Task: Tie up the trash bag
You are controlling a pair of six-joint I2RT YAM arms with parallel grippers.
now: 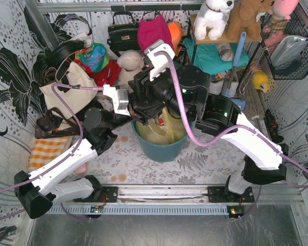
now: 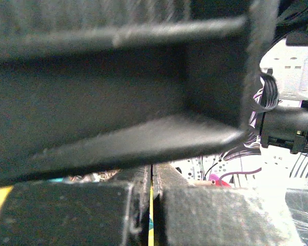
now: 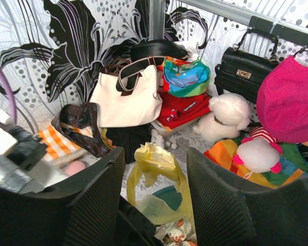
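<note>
The trash bag point(image 1: 163, 132) is thin yellow plastic and sits in a round teal bin point(image 1: 159, 149) at the table's middle, with crumpled paper in it. In the right wrist view its top end point(image 3: 156, 161) stands up as a crumpled loop. My right gripper point(image 3: 154, 154) is open, a finger on each side of that loop and neither touching it. My left gripper point(image 2: 153, 171) is shut on a thin sliver of the yellow bag point(image 2: 153, 218). The right gripper's dark body hides most of the left wrist view. From above, both grippers crowd over the bin, left point(image 1: 138, 110) and right point(image 1: 156, 102).
A cream tote bag point(image 3: 128, 97) with dark straps, a black handbag point(image 3: 241, 72), a white plush toy point(image 3: 228, 115) and a pink bag point(image 3: 290, 100) lie behind the bin. An orange checked cloth point(image 3: 56, 146) is at the left. The teal bin's rim point(image 3: 170, 195) shows under the bag.
</note>
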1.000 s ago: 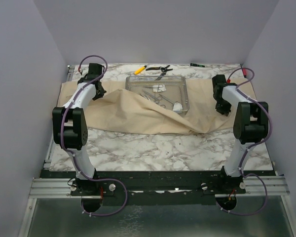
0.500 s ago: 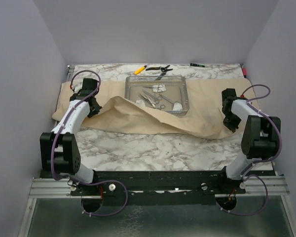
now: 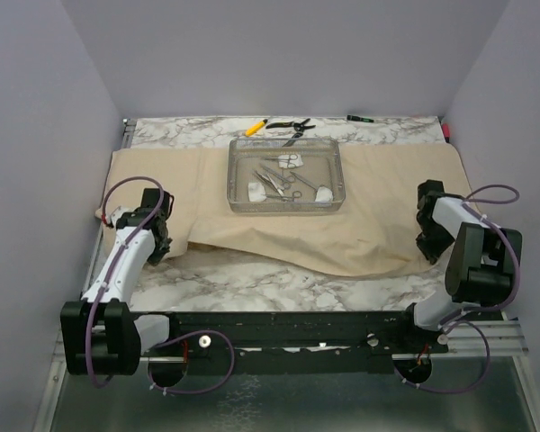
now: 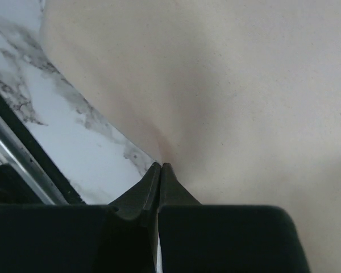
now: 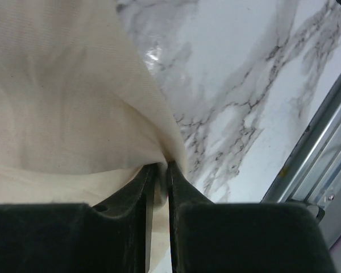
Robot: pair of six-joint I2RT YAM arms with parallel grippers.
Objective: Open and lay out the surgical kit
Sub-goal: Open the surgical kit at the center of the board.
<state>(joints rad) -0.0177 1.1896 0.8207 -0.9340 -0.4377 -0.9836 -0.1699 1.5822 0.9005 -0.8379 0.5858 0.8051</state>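
Presently: large beige cloth wrap (image 3: 387, 193), spread on white marble table (image 3: 252, 281); clear rectangular plastic tray (image 3: 235, 180) holding small steel ring-handled clamps (image 3: 283, 178) rests on it, far centre. Left gripper (image 4: 160, 165) pinches the cloth's near-left edge; right gripper (image 5: 159, 164) pinches its near-right edge.

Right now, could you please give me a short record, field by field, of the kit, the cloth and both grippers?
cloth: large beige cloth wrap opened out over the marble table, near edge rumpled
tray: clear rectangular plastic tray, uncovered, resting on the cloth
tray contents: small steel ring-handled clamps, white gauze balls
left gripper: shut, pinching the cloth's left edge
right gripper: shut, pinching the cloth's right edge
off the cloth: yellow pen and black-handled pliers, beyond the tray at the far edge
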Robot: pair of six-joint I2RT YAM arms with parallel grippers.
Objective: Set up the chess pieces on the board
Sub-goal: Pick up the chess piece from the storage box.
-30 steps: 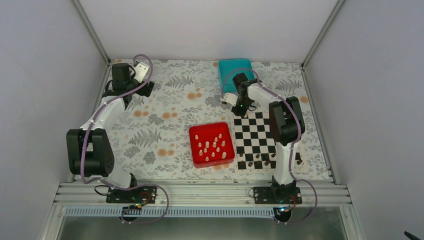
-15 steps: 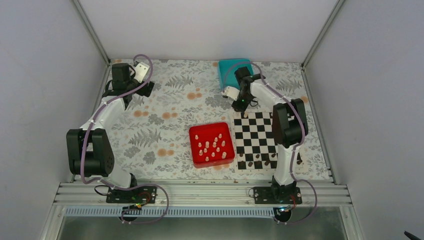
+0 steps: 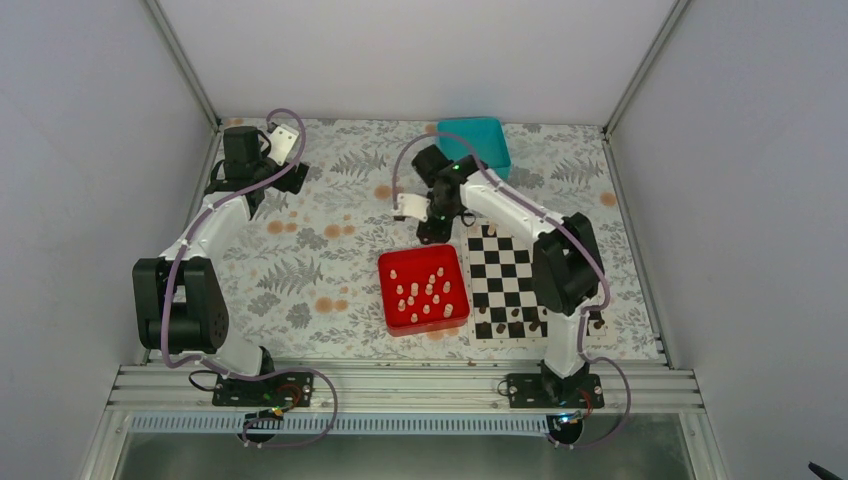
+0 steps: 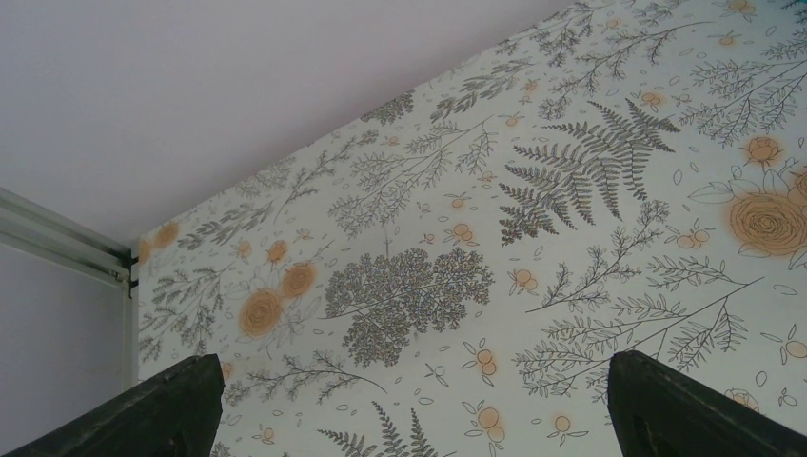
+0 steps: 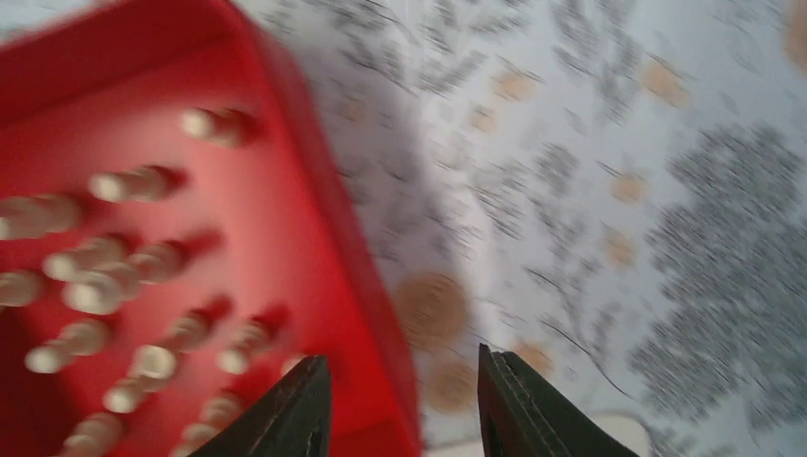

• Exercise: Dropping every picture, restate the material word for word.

• Result:
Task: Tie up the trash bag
You are controlling a pair of six-joint I2RT YAM arms with parallel grippers.
now: 
now: 
now: 
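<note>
The trash bag point(image 1: 163, 132) is thin yellow plastic and sits in a round teal bin point(image 1: 159, 149) at the table's middle, with crumpled paper in it. In the right wrist view its top end point(image 3: 156, 161) stands up as a crumpled loop. My right gripper point(image 3: 154, 154) is open, a finger on each side of that loop and neither touching it. My left gripper point(image 2: 153, 171) is shut on a thin sliver of the yellow bag point(image 2: 153, 218). The right gripper's dark body hides most of the left wrist view. From above, both grippers crowd over the bin, left point(image 1: 138, 110) and right point(image 1: 156, 102).
A cream tote bag point(image 3: 128, 97) with dark straps, a black handbag point(image 3: 241, 72), a white plush toy point(image 3: 228, 115) and a pink bag point(image 3: 290, 100) lie behind the bin. An orange checked cloth point(image 3: 56, 146) is at the left. The teal bin's rim point(image 3: 170, 195) shows under the bag.
</note>
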1.000 s ago: 
0.500 s ago: 
now: 
now: 
now: 
Robot: pair of six-joint I2RT YAM arms with parallel grippers.
Objective: Open and lay out the surgical kit
Sub-goal: Open the surgical kit at the center of the board.
<state>(joints rad) -0.0177 1.1896 0.8207 -0.9340 -0.4377 -0.9836 -0.1699 1.5822 0.9005 -0.8379 0.5858 0.8051</state>
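Presently: large beige cloth wrap (image 3: 387, 193), spread on white marble table (image 3: 252, 281); clear rectangular plastic tray (image 3: 235, 180) holding small steel ring-handled clamps (image 3: 283, 178) rests on it, far centre. Left gripper (image 4: 160, 165) pinches the cloth's near-left edge; right gripper (image 5: 159, 164) pinches its near-right edge.

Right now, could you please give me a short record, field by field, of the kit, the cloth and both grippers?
cloth: large beige cloth wrap opened out over the marble table, near edge rumpled
tray: clear rectangular plastic tray, uncovered, resting on the cloth
tray contents: small steel ring-handled clamps, white gauze balls
left gripper: shut, pinching the cloth's left edge
right gripper: shut, pinching the cloth's right edge
off the cloth: yellow pen and black-handled pliers, beyond the tray at the far edge
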Robot: pair of six-joint I2RT YAM arms with parallel grippers.
Objective: Set up the chess pieces on the board
Sub-goal: Pick up the chess piece from the storage box.
-30 steps: 
-15 steps: 
+0 steps: 
+0 steps: 
+0 steps: 

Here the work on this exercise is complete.